[Extracted records]
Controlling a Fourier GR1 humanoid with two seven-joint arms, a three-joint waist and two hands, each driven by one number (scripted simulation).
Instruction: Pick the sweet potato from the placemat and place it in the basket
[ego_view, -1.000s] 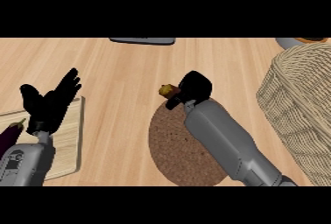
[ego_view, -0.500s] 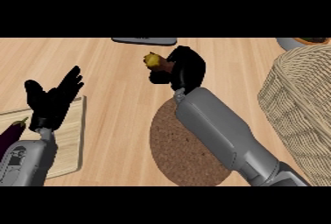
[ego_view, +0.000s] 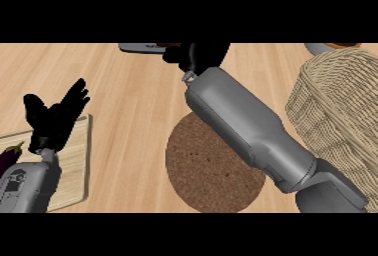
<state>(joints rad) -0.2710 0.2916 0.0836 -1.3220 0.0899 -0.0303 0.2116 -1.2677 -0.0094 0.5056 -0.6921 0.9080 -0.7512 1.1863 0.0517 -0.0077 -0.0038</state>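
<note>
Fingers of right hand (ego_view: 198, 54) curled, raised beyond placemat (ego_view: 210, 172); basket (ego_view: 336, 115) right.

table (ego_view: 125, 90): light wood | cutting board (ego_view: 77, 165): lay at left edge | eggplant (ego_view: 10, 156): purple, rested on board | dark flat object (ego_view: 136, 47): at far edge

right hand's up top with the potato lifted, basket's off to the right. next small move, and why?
Probably swing the right hand rightward toward the wicker basket. The hand is curled at the view's top edge, away from the now bare brown placemat; the sweet potato is hidden inside it. The basket lies to its right, so crossing over its rim comes before any release.
</note>
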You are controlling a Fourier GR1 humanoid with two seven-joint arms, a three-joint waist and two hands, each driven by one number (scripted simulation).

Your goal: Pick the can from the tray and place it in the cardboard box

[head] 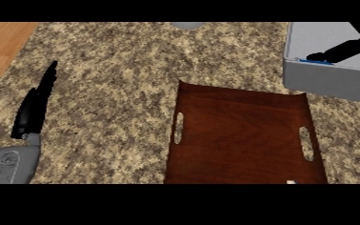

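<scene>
Right now my right robot hand (336, 52) sits at about 2 o'clock, over the open box (320, 78) (grey here, not cardboard-looking). A sliver of blue (320, 62) shows under the fingertips; I'd guess that's the can, but it's mostly hidden, so I can't tell its axis or whether my fingers are curled on it. Tray (243, 133) at centre carries no can. Left robot hand (35, 107) rests at 9 o'clock on the table (112, 66), fingers straight. Right is clearly nearer.
</scene>
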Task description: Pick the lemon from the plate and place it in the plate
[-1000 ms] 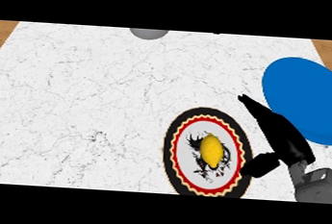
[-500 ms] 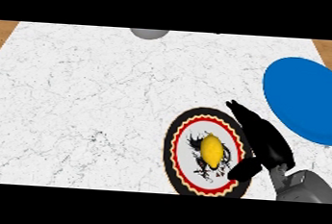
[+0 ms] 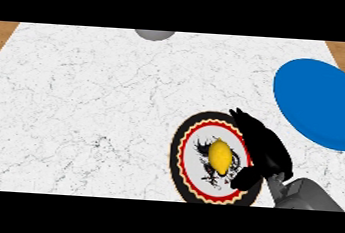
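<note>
Just beside lemon (image 3: 219, 156), open right hand (image 3: 266, 149)

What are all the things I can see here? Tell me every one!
lemon: one, yellow, lying in the middle of the patterned plate.
patterned plate: one, white with a black drawing and a red and black rim, near the lower edge of the counter.
blue plate: one, plain blue, at the right side.
grey object: one, at the far edge, partly cut off.
counter: one, white marble.
right hand: one, black, over the patterned plate's right side, beside the lemon.
</note>
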`<state>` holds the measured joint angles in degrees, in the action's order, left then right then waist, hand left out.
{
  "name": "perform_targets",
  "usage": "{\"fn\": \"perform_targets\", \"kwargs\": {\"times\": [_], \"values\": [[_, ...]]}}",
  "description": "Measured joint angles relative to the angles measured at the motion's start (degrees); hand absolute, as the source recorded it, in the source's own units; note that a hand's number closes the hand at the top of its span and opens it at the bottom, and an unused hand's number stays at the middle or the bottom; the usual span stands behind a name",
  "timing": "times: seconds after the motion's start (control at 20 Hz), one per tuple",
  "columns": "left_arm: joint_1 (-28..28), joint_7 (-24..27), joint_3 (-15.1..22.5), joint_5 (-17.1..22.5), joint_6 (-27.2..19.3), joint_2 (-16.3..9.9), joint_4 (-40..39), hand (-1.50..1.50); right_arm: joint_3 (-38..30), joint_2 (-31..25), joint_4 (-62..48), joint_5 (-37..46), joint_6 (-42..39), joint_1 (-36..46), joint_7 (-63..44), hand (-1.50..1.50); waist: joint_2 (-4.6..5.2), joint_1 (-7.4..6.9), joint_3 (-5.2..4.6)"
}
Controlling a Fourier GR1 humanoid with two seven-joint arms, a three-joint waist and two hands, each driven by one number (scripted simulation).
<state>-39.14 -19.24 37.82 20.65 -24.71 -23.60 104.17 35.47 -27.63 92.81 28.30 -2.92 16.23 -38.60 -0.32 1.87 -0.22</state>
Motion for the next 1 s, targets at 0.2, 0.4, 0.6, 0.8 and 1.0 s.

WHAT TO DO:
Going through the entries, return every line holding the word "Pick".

RESULT FOR THIS TASK:
Instruction: Pick the sweet potato from the placemat and place it in the basket
Your goal: Pick the can from the tray and place it in the cardboard box
Task description: Pick the lemon from the plate and place it in the plate

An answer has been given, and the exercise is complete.